Will This Change Anything?

I have often written about the way that mainstream discourses tend to marginalise discussions about subjects related to intuitive perception and spiritual experience. Here's an extract about exactly this problem, from a journal paper entitled "Entanglement: The idea that changes everything?", which I recently wrote for Foresight. I know many journal articles are about as fascinating as observing rocks erode, but I do try to make my papers personal, interesting and readable. I hope I have succeeded with that goal here. If interested, you can find the rest of the paper here, including relevant citations. (BTW, Brockman's This Will Change Everything is actually a very readable volume, and chock full of fascinating ideas for anyone interested in science and the future).


I recently received my copy of John Brockman’s This Will Change Everything: Ideas That Will Shape the Future. No self-titled futurist could not be excited by the prospect of reading such a volume, which contains a collection of short essays by more than one hundred of the self-described brightest and most influential scientific and philosophical minds on the planet, including Daniel Dennett, Paul Davies, Richard Dawkins, Steven Pinker, Freeman Dyson, and Rupert Sheldrake.

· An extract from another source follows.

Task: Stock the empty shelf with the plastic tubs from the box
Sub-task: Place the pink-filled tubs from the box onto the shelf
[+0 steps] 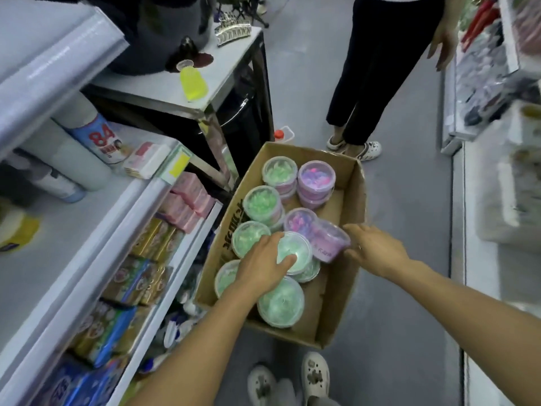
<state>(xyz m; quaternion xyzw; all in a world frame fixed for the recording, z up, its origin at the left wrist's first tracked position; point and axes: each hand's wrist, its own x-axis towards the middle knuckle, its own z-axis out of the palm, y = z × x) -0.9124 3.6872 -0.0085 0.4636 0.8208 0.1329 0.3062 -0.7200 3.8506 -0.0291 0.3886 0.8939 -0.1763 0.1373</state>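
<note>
A cardboard box [355, 200] sits on the floor, holding several round plastic tubs with clear lids, some green, some purple. My left hand [262, 263] lies over a green tub [298, 253] near the box's middle, fingers curled round its lid and rim. My right hand [373, 249] grips a tilted purple tub [329, 240] from its right side. Another green tub [281, 303] stands at the box's near end. The white shelf [67, 230] at left has bare surface at its near part.
Lower shelf tiers at left carry boxed goods [146, 259] and pink packs [190, 200]. Bottles [93, 136] lie on the shelf's far part. Another person [380, 68] stands beyond the box. A metal table [205, 80] stands behind it, racks on the right.
</note>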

Contributions are taken from the Edge website ( Edge was formed by Brockman in 1991, and each year a volume is produced outlining some of the most provocative and innovative ideas emerging from the world of science (although a few philosophers and figures from popular culture are also included).

Every year the question changes. In 2010, the following query was posed:

“What will change everything? What game-changing scientific ideas and developments do you expect to live to see?”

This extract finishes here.